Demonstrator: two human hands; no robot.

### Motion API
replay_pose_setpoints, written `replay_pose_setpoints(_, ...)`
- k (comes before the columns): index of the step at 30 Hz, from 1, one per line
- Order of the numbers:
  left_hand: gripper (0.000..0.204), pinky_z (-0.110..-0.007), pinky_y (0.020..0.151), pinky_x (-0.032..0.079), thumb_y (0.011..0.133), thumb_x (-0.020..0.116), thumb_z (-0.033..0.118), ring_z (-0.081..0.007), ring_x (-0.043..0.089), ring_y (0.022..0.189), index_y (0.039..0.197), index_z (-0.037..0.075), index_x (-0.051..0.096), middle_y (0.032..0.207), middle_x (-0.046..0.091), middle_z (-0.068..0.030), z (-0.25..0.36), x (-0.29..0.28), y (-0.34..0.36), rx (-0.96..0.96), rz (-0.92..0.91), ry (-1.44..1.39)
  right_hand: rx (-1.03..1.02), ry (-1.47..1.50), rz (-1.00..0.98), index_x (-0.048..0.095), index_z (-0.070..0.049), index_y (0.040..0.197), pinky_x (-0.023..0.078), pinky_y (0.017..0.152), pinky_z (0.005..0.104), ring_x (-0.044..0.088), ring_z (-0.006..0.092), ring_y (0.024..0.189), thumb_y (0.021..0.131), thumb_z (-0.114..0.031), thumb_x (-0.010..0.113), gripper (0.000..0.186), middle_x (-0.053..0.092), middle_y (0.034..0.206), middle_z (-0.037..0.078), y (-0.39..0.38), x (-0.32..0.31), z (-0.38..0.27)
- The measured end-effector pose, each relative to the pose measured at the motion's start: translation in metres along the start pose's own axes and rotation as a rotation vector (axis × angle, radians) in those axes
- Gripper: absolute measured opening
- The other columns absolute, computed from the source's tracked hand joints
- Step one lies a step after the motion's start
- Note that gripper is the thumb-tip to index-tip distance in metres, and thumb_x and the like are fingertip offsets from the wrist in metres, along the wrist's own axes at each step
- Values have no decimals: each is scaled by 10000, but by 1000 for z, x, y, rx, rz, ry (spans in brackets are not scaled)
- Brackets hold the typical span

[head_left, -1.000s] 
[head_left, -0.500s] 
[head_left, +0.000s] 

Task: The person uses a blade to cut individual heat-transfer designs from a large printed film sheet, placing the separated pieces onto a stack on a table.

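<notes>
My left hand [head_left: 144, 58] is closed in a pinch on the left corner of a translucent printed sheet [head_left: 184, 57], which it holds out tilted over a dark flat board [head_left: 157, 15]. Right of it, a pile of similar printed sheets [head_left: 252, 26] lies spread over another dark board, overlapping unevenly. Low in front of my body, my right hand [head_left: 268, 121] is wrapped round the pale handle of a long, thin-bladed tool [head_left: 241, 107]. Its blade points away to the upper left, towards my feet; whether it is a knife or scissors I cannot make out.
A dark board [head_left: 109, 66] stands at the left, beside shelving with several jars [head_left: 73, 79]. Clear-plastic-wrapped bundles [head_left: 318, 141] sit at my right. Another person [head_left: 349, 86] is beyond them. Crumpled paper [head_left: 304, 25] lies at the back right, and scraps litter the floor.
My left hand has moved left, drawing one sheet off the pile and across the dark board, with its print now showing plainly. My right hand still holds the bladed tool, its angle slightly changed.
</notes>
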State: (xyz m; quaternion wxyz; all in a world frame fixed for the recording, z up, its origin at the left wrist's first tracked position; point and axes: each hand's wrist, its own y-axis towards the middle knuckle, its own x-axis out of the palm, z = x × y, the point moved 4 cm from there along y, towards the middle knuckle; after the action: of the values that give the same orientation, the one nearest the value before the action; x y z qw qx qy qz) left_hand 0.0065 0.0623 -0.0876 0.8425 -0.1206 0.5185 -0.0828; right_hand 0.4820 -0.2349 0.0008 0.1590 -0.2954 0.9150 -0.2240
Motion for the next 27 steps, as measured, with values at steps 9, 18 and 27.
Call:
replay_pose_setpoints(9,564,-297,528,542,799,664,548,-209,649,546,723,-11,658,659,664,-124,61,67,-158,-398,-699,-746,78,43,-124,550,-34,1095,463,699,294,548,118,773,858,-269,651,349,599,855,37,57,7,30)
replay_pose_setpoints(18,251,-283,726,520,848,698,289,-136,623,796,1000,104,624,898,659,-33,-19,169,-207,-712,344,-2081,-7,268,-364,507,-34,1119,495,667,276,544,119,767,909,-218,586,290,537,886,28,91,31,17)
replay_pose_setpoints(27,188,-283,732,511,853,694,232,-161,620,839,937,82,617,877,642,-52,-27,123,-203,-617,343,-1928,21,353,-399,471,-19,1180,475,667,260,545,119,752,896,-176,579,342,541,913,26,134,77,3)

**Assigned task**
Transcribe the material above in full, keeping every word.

**Solved problem**
Demonstrator: two human hands; no robot.

### Motion API
replay_pose_setpoints, written `replay_pose_setpoints(_, ...)`
- k (comes before the columns): index of the step at 30 Hz, from 1, one per line
- Order of the numbers:
  left_hand: gripper (0.000..0.204), pinky_z (-0.110..-0.007), pinky_y (0.020..0.151), pinky_x (-0.032..0.079), thumb_y (0.011..0.133), thumb_x (-0.020..0.116), thumb_z (-0.033..0.118), ring_z (-0.081..0.007), ring_x (-0.043..0.089), ring_y (0.022..0.189), index_y (0.039..0.197), index_z (-0.037..0.075), index_x (-0.051..0.096), middle_y (0.032..0.207), middle_x (-0.046..0.091), middle_z (-0.068..0.030), z (-0.25..0.36), x (-0.29..0.28), y (-0.34..0.36), rx (-0.96..0.96), rz (-0.92..0.91), ry (-1.44..1.39)
  right_hand: rx (-1.03..1.02), ry (-1.47..1.50), rz (-1.00..0.98), index_x (-0.048..0.095), index_z (-0.070..0.049), index_y (0.040..0.197), pinky_x (-0.023..0.078), pinky_y (0.017..0.152), pinky_z (0.005..0.104), ring_x (-0.044..0.088), ring_z (-0.006..0.092), ring_y (0.024..0.189), thumb_y (0.021..0.131), thumb_z (-0.114..0.031), thumb_x (-0.010..0.113), gripper (0.000..0.186), middle_x (-0.053..0.092), middle_y (0.034..0.206), middle_z (-0.037..0.078), y (-0.39..0.38), x (-0.32..0.31), z (-0.38..0.27)
- The measured end-effector pose, each relative to the pose measured at the motion's start: translation in metres along the start pose's own axes and rotation as a rotation vector (axis × angle, radians) in those axes
- Gripper: absolute measured opening
- The other columns absolute, computed from the source's tracked hand joints
- Step one lies a step after the motion's start
- Note that gripper is the thumb-tip to index-tip distance in metres, and thumb_x and the like are fingertip offsets from the wrist in metres, along the wrist's own axes at each step
- Values have no decimals: each is scaled by 10000, but by 1000 for z, x, y, rx, rz, ry (spans in brackets are not scaled)
- Brackets hold the typical span

[head_left, -1.000s] 
[head_left, -0.500s] 
[head_left, +0.000s] 

Task: The person uses a blade to cut individual heat-transfer designs from a large printed film sheet, placing the separated pieces onto a stack on a table.

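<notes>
My left hand [head_left: 144, 58] is closed in a pinch on the left corner of a translucent printed sheet [head_left: 184, 57], which it holds out tilted over a dark flat board [head_left: 157, 15]. Right of it, a pile of similar printed sheets [head_left: 252, 26] lies spread over another dark board, overlapping unevenly. Low in front of my body, my right hand [head_left: 268, 121] is wrapped round the pale handle of a long, thin-bladed tool [head_left: 241, 107]. Its blade points away to the upper left, towards my feet; whether it is a knife or scissors I cannot make out.
A dark board [head_left: 109, 66] stands at the left, beside shelving with several jars [head_left: 73, 79]. Clear-plastic-wrapped bundles [head_left: 318, 141] sit at my right. Another person [head_left: 349, 86] is beyond them. Crumpled paper [head_left: 304, 25] lies at the back right, and scraps litter the floor.
My left hand has moved left, drawing one sheet off the pile and across the dark board, with its print now showing plainly. My right hand still holds the bladed tool, its angle slightly changed.
</notes>
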State: (xyz m; quaternion wxyz; all in a world frame fixed for the recording, z up, its origin at the left wrist's first tracked position; point and axes: each hand's wrist, its own y-axis towards the middle knuckle, its own x-axis out of the palm, z = x × y, the point moved 4 cm from there along y, towards the middle knuckle; after the action: of the values that give the same orientation, the one nearest the value before the action; x y z qw qx qy qz) left_hand 0.0065 0.0623 -0.0876 0.8425 -0.1206 0.5185 -0.0828; right_hand 0.4820 -0.2349 0.0008 0.1590 -0.2954 0.9150 -0.2240
Motion for the next 27 steps, as measured, with values at steps 9, 18 and 27.
Call:
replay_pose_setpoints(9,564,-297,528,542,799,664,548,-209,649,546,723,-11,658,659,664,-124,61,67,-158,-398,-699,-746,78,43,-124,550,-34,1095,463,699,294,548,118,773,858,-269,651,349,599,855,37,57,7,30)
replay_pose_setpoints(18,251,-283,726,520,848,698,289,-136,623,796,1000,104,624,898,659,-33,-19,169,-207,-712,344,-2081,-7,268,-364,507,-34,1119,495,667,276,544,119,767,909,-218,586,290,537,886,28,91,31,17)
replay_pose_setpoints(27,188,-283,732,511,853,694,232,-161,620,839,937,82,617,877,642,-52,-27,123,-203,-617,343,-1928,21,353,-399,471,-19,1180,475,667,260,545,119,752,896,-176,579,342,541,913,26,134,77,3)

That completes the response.